THE PROBLEM
Copy task. Retype the whole listing exactly, omitting any picture in it.

DATASET CONTENT
⟨
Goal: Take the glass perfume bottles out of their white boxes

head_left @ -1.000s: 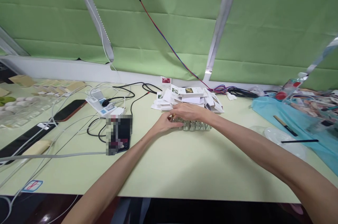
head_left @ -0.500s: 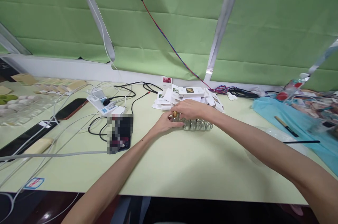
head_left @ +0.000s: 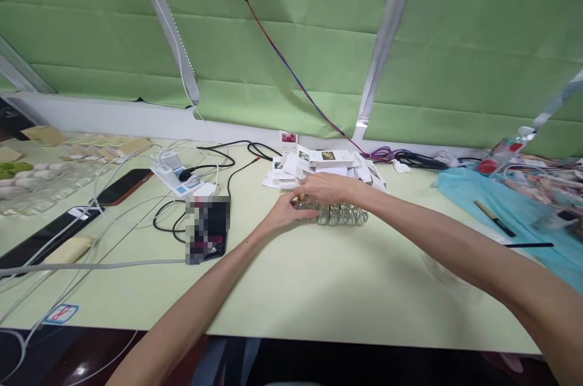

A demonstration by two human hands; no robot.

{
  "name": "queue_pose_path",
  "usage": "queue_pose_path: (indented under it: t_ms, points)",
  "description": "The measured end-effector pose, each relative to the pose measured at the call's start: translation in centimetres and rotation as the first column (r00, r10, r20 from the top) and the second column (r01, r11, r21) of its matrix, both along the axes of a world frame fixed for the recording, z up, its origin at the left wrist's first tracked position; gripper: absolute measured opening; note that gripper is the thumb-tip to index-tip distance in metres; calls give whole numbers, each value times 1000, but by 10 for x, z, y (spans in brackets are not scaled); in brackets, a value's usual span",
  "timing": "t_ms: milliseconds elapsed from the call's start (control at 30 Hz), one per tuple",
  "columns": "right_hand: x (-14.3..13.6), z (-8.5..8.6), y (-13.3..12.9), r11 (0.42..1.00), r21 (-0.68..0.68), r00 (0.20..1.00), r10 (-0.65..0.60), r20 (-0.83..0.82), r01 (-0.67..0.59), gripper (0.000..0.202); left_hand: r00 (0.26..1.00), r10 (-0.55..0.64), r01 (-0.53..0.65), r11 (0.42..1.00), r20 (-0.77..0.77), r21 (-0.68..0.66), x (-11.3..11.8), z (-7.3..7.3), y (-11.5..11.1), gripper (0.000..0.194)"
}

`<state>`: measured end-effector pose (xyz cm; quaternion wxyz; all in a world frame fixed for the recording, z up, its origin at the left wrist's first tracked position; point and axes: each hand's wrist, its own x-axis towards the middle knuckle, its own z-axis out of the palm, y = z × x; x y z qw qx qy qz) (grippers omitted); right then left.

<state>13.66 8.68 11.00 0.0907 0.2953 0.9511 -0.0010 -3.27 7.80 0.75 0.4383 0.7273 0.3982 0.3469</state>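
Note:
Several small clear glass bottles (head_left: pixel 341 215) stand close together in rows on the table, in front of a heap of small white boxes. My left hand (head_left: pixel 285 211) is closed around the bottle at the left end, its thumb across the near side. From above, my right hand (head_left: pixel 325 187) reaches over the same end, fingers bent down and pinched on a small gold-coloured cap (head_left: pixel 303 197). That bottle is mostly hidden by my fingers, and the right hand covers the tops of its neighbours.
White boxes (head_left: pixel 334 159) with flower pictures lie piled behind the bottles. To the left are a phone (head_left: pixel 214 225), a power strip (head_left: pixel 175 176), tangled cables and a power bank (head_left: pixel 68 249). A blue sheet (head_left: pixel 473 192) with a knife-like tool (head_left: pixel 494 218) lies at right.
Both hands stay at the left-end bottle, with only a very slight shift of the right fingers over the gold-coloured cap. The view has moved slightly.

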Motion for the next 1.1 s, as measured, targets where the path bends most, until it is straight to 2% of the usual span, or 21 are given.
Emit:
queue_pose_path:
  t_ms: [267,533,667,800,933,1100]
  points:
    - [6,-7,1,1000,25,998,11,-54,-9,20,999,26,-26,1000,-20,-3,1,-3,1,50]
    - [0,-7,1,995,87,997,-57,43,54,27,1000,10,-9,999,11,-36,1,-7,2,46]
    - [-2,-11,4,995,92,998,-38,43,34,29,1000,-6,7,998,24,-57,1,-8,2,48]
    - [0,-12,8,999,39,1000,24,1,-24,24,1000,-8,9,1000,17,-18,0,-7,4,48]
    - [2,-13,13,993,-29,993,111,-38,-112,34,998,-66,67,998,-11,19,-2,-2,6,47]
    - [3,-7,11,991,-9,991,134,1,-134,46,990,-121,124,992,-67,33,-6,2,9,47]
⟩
RESPONSE
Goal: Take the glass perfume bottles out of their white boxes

head_left @ -1.000s: 
head_left @ -0.500s: 
head_left @ +0.000s: 

A demonstration by two human hands; no robot.

{
  "name": "queue_pose_path",
  "usage": "queue_pose_path: (indented under it: t_ms, points)",
  "description": "The measured end-effector pose, each relative to the pose measured at the call's start: translation in centimetres and rotation as the first column (r00, r10, r20 from the top) and the second column (r01, r11, r21) of its matrix, both along the axes of a world frame fixed for the recording, z up, its origin at the left wrist's first tracked position; gripper: absolute measured opening; note that gripper is the thumb-tip to index-tip distance in metres; calls give whole numbers, each value times 1000, but by 10 for x, z, y (spans in brackets are not scaled); in brackets, a value's usual span",
  "timing": "t_ms: milliseconds elapsed from the call's start (control at 30 Hz), one per tuple",
  "columns": "right_hand: x (-14.3..13.6), z (-8.5..8.6), y (-13.3..12.9), r11 (0.42..1.00), r21 (-0.68..0.68), r00 (0.20..1.00), r10 (-0.65..0.60), r20 (-0.83..0.82), r01 (-0.67..0.59), gripper (0.000..0.202); left_hand: r00 (0.26..1.00), r10 (-0.55..0.64), r01 (-0.53..0.65), r11 (0.42..1.00), r20 (-0.77..0.77), r21 (-0.68..0.66), x (-11.3..11.8), z (-7.3..7.3), y (-11.5..11.1), gripper (0.000..0.194)"
}

`<state>`: measured end-effector pose (xyz cm; quaternion wxyz; all in a world frame fixed for the recording, z up, its origin at the left wrist's first tracked position; point and axes: each hand's wrist, its own x-axis towards the middle knuckle, its own z-axis out of the palm, y = z × x; x y z qw qx qy qz) (grippers omitted); right then left.

<state>13.66 8.68 11.00 0.0907 0.2953 0.9511 -0.0010 -3.27 7.80 0.75 0.4383 0.7273 0.3982 0.3469</state>
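Note:
Several small clear glass bottles (head_left: pixel 341 215) stand close together in rows on the table, in front of a heap of small white boxes. My left hand (head_left: pixel 285 211) is closed around the bottle at the left end, its thumb across the near side. From above, my right hand (head_left: pixel 325 187) reaches over the same end, fingers bent down and pinched on a small gold-coloured cap (head_left: pixel 303 197). That bottle is mostly hidden by my fingers, and the right hand covers the tops of its neighbours.
White boxes (head_left: pixel 334 159) with flower pictures lie piled behind the bottles. To the left are a phone (head_left: pixel 214 225), a power strip (head_left: pixel 175 176), tangled cables and a power bank (head_left: pixel 68 249). A blue sheet (head_left: pixel 473 192) with a knife-like tool (head_left: pixel 494 218) lies at right.
Both hands stay at the left-end bottle, with only a very slight shift of the right fingers over the gold-coloured cap. The view has moved slightly.
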
Motion for the next 1.1 s, as measured, targets where the path bends most, until it is straight to 2% of the usual span, or 21 are given.
Emit:
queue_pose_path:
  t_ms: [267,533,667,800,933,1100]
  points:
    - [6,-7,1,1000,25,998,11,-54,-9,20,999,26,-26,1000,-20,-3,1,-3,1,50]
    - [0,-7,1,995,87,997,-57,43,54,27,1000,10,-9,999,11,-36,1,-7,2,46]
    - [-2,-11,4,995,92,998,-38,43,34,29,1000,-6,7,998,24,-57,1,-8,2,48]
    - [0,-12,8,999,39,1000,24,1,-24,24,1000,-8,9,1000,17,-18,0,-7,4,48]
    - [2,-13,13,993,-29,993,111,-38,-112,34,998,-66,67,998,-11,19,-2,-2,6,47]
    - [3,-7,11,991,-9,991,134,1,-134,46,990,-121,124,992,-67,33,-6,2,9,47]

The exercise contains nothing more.